Information supplied:

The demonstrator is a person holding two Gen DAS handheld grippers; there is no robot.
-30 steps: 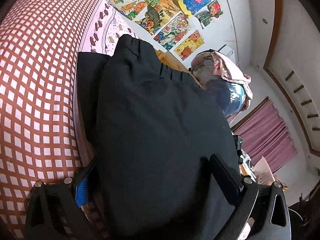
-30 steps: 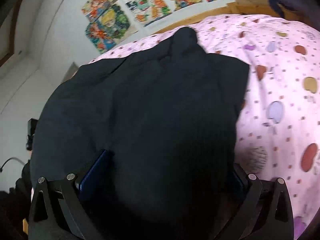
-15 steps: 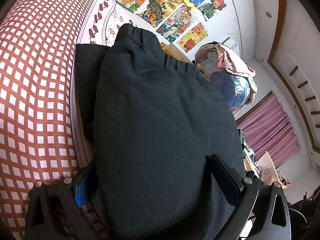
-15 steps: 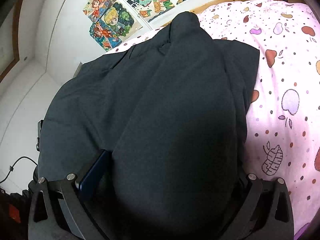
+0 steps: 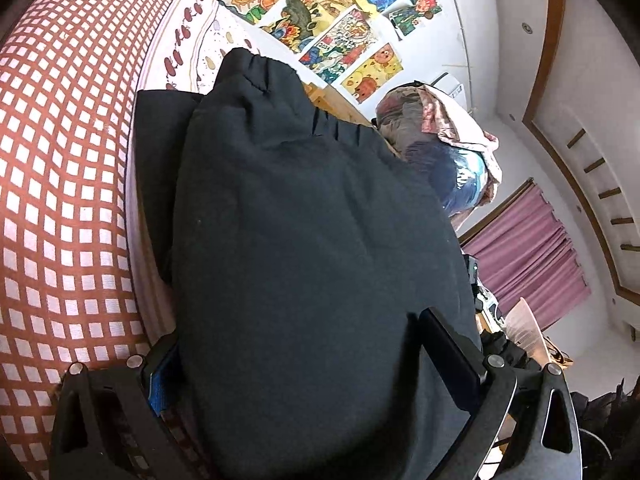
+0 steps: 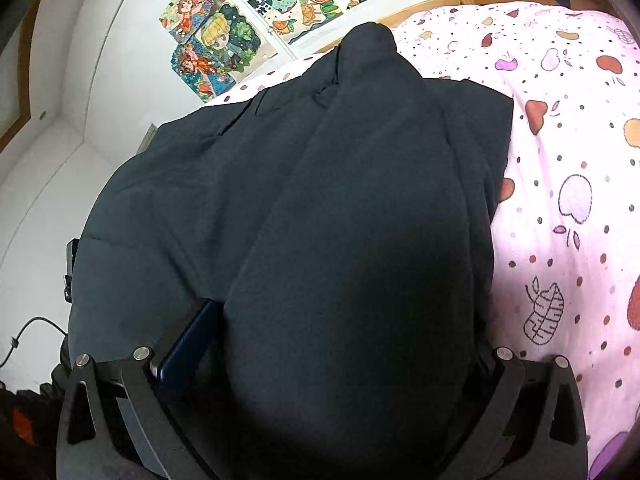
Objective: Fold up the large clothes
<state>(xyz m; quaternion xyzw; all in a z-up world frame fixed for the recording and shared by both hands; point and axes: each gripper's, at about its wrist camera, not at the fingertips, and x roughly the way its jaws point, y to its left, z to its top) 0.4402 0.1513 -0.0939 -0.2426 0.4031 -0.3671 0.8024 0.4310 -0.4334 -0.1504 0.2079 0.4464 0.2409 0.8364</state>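
Note:
A large black garment (image 5: 304, 240) fills the left wrist view and bulges up between the fingers. My left gripper (image 5: 304, 360) is shut on a thick fold of it; the fabric covers the fingertips. In the right wrist view the same black garment (image 6: 340, 220) drapes over the bed. My right gripper (image 6: 336, 344) is shut on another fold of it, with one blue pad (image 6: 188, 340) showing at the left and the other finger hidden under cloth. The far end of the garment rests on the bed.
A red-and-white checked cover (image 5: 52, 200) lies left of the garment. A pink patterned bedsheet (image 6: 568, 200) lies to its right. Colourful drawings (image 5: 328, 20) hang on the wall behind. A pile of bundled bedding (image 5: 440, 152) stands beyond, with pink curtains (image 5: 532, 256) further right.
Both grippers have risen and pulled back a little with the garment held. More of the wall and the bedsheet shows past the fabric.

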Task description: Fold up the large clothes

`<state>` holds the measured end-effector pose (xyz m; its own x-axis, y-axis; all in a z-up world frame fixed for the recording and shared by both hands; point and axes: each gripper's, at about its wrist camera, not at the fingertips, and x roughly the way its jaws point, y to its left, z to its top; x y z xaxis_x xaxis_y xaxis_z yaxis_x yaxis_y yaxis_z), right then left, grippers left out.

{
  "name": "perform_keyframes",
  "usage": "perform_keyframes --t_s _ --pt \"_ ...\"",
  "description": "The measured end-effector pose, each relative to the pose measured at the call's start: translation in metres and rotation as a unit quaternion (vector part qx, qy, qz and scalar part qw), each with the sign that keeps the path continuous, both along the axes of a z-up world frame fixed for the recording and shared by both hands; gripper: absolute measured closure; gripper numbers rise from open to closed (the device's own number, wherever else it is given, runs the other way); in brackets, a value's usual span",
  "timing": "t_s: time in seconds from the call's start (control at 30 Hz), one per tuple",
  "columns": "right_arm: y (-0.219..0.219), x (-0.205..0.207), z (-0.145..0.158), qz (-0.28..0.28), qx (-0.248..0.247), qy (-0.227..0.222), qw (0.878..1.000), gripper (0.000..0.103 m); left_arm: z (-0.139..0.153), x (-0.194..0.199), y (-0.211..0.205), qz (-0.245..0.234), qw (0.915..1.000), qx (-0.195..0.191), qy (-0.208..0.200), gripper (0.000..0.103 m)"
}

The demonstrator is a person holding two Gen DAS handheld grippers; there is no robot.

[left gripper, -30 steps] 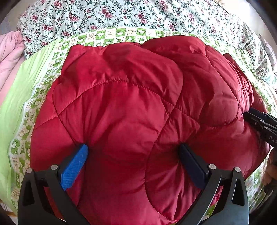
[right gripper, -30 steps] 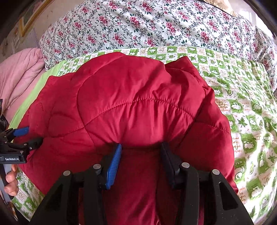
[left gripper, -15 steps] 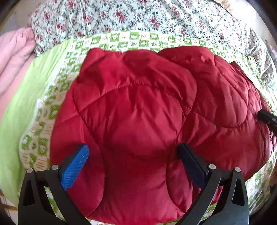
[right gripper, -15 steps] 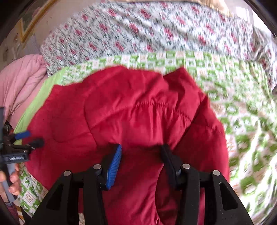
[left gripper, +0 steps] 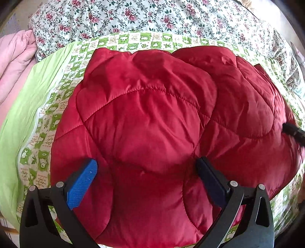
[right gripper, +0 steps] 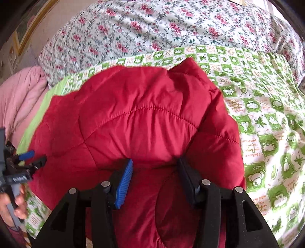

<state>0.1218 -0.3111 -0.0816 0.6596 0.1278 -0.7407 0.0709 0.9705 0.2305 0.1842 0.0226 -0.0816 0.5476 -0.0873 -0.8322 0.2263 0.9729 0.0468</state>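
Observation:
A red quilted puffer jacket [left gripper: 152,118] lies bunched on the bed, also seen in the right wrist view [right gripper: 137,122]. My left gripper [left gripper: 146,169] has its jaws wide apart, with a thick fold of the jacket's near edge between them. My right gripper [right gripper: 154,166] has its jaws closer together, pinching a fold of the jacket's near edge. The right gripper's tip shows at the right edge of the left wrist view [left gripper: 293,129]. The left gripper and the hand holding it show at the left of the right wrist view [right gripper: 24,162].
A green-and-white patterned sheet [right gripper: 266,114] covers the bed under the jacket. A floral quilt [left gripper: 152,17] lies piled behind it. A pink blanket [left gripper: 13,63] sits at the far left.
Both grippers have pulled back and up with the jacket's near edge. The jacket looks smaller and more bunched, and more green sheet shows at its left and far sides.

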Motion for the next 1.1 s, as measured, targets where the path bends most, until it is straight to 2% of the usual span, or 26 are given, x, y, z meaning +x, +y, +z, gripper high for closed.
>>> perform_keyframes --t_s 0.1,0.27,0.33,0.43,0.63,0.7,0.83,1.1 --pt "0.002 -0.001 0.022 0.006 -0.007 -0.023 1.0 0.05 0.002 0.003 0.001 0.002 1.0 -0.005 0.008 0.0" --pt "0.001 0.037 0.04 0.019 -0.013 -0.018 1.0 0.05 0.027 0.026 0.006 0.011 0.9997 -0.019 0.004 0.0" --pt "0.001 0.058 0.037 0.023 -0.012 0.001 1.0 0.05 0.031 0.047 0.008 0.015 0.9995 -0.026 0.009 0.0" --pt "-0.001 0.082 0.026 0.025 -0.022 0.032 0.999 0.05 0.018 0.083 0.013 0.032 0.998 -0.035 0.042 0.0" --pt "-0.027 0.108 0.001 0.002 -0.001 0.068 0.998 0.049 0.0 0.114 0.016 0.047 0.9963 -0.029 0.066 0.0" --pt "-0.032 0.109 -0.006 -0.002 0.015 0.07 0.997 0.05 -0.001 0.113 0.015 0.047 0.9964 -0.029 0.065 0.0" --pt "-0.031 0.105 -0.002 -0.003 0.011 0.063 0.998 0.05 0.006 0.105 0.017 0.043 0.9974 -0.03 0.05 0.0" --pt "-0.02 0.069 0.033 0.011 0.026 0.019 0.999 0.047 0.027 0.065 0.02 0.028 0.9984 -0.041 0.025 0.0"
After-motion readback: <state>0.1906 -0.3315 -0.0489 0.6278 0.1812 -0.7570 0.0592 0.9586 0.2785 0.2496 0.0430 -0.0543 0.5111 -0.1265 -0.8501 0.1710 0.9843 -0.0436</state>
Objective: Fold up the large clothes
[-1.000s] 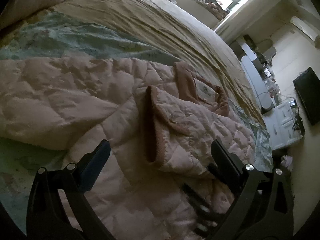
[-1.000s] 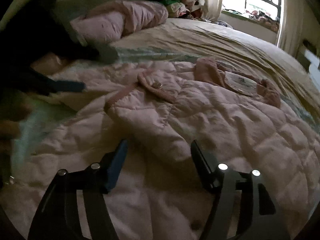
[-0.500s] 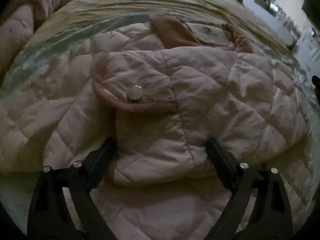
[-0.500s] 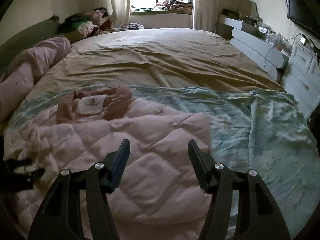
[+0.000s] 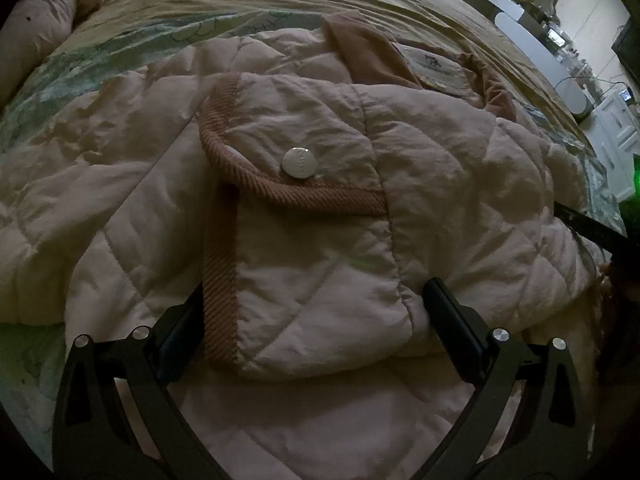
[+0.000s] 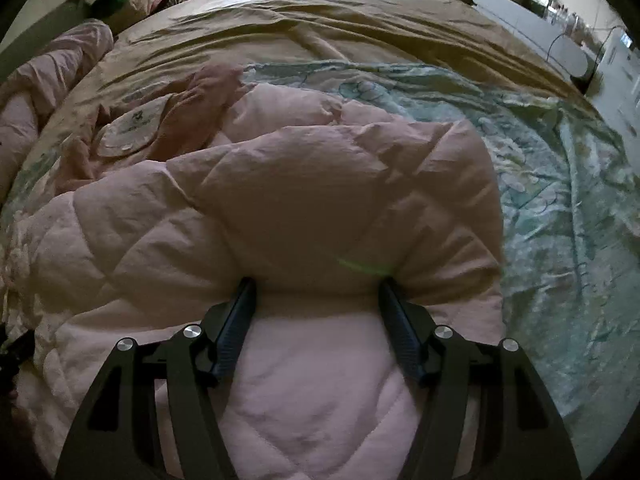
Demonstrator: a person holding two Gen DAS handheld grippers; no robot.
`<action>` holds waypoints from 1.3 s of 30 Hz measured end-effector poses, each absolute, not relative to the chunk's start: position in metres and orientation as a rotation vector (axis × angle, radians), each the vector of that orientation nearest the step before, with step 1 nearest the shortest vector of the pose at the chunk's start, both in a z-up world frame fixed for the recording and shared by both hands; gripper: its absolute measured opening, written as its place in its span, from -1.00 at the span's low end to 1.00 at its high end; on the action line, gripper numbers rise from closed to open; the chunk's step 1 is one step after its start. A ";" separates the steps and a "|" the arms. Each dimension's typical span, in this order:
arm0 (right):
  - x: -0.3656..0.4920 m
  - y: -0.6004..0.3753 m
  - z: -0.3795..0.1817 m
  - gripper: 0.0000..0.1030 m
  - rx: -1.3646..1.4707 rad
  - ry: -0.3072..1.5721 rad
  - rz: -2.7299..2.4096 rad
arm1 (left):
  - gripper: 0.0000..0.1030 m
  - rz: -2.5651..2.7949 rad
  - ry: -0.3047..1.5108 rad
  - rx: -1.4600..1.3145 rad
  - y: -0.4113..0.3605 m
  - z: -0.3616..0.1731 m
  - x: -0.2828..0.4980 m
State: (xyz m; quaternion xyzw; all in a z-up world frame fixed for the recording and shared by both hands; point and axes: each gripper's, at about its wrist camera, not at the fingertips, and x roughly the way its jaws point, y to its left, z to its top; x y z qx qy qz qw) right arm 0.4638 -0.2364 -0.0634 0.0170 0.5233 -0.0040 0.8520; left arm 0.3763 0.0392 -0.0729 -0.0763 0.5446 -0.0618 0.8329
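Step in hand: the bottom edge of a pink quilted padded jacket (image 5: pixel 440 168), spread on a bed with a tan and pale-green patterned cover (image 6: pixel 560 184), is being lined up for a grab by both tools. At the left, the left gripper (image 5: pixel 316 312) is set low over the hem corner carrying a rib-trimmed pocket flap with a round metal snap button (image 5: pixel 299 163); its fingers (image 5: pixel 448 312) are spread wide on either side of the fold, nothing pinched, so it reads as released. At the right, the right gripper (image 6: pixel 318 300) straddles the doubled hem at the jacket's other side; its jaws are opening, cloth bulges between them, no pinch is seen. Next move, as judged: both sets of fingers to be closed on the hem layers, then the edge carried up toward the brown ribbed collar (image 5: pixel 368 56). Against a second ago: the left view has been brought closer and squared onto the pocket; the right view has been swung from the jacket's middle to its right edge.
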 end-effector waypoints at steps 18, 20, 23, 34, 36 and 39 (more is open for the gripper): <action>0.386 -0.196 -0.058 0.32 -0.005 1.060 0.179 | 0.82 -0.184 1.057 -0.036 0.002 -0.059 0.352; 0.382 -0.194 -0.048 0.39 0.022 1.051 0.200 | 0.82 -0.188 1.051 -0.048 0.005 -0.051 0.346; 0.366 -0.194 -0.025 0.73 0.044 0.981 0.221 | 0.82 -0.188 1.019 -0.091 0.014 -0.034 0.335; 0.335 -0.156 0.026 0.90 0.028 0.863 0.297 | 0.82 -0.058 0.958 -0.098 0.052 0.003 0.306; 0.335 -0.147 0.031 0.90 0.028 0.852 0.312 | 0.82 -0.025 0.943 -0.098 0.065 0.006 0.298; 0.331 -0.127 0.043 0.90 0.018 0.830 0.345 | 0.82 0.003 0.934 -0.126 0.082 0.009 0.290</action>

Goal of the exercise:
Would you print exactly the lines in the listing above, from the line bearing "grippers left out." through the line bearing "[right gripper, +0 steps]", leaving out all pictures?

Exercise result:
`<state>` holds the measured end-effector pose (xyz m; its own x-axis, y-axis; all in a z-up world frame fixed for the recording and shared by both hands; point and axes: each gripper's, at about its wrist camera, not at the fingertips, and x roughly the way its jaws point, y to its left, z to its top; x y z xaxis_x xaxis_y xaxis_z yaxis_x yaxis_y yaxis_z), right then left, grippers left out.

{
  "name": "perform_keyframes",
  "usage": "perform_keyframes --t_s _ --pt \"_ ...\"",
  "description": "The measured end-effector pose, each relative to the pose measured at the call's start: translation in metres and rotation as a unit quaternion (vector part qx, qy, qz and scalar part qw), each with the sign that keeps the path continuous, both along the axes of a z-up world frame fixed for the recording and shared by both hands; gripper: absolute measured closure; gripper numbers rise from open to closed (the device's own number, wherever else it is given, runs the other way); in brackets, a value's usual span",
  "timing": "t_s: time in seconds from the call's start (control at 30 Hz), one per tuple",
  "columns": "right_arm: y (-0.219..0.219), x (-0.205..0.207), z (-0.145..0.158), qz (-0.28..0.28), qx (-0.248..0.247), qy (-0.227..0.222), qw (0.878..1.000), gripper (0.000..0.103 m); left_arm: z (-0.139..0.153), x (-0.194..0.199), y (-0.211..0.205), qz (-0.245..0.234), qw (0.915..1.000), qx (-0.195..0.191), qy (-0.208..0.200), gripper (0.000..0.103 m)"
}

The demonstrator is a person holding two Gen DAS handheld grippers; there is no robot.

[left gripper, -30 steps] 
[right gripper, -30 steps] 
[left gripper, -15 steps] 
[right gripper, -15 steps] 
[left gripper, +0 steps] 
[right gripper, +0 steps] 

The exercise is done, with nothing more to add.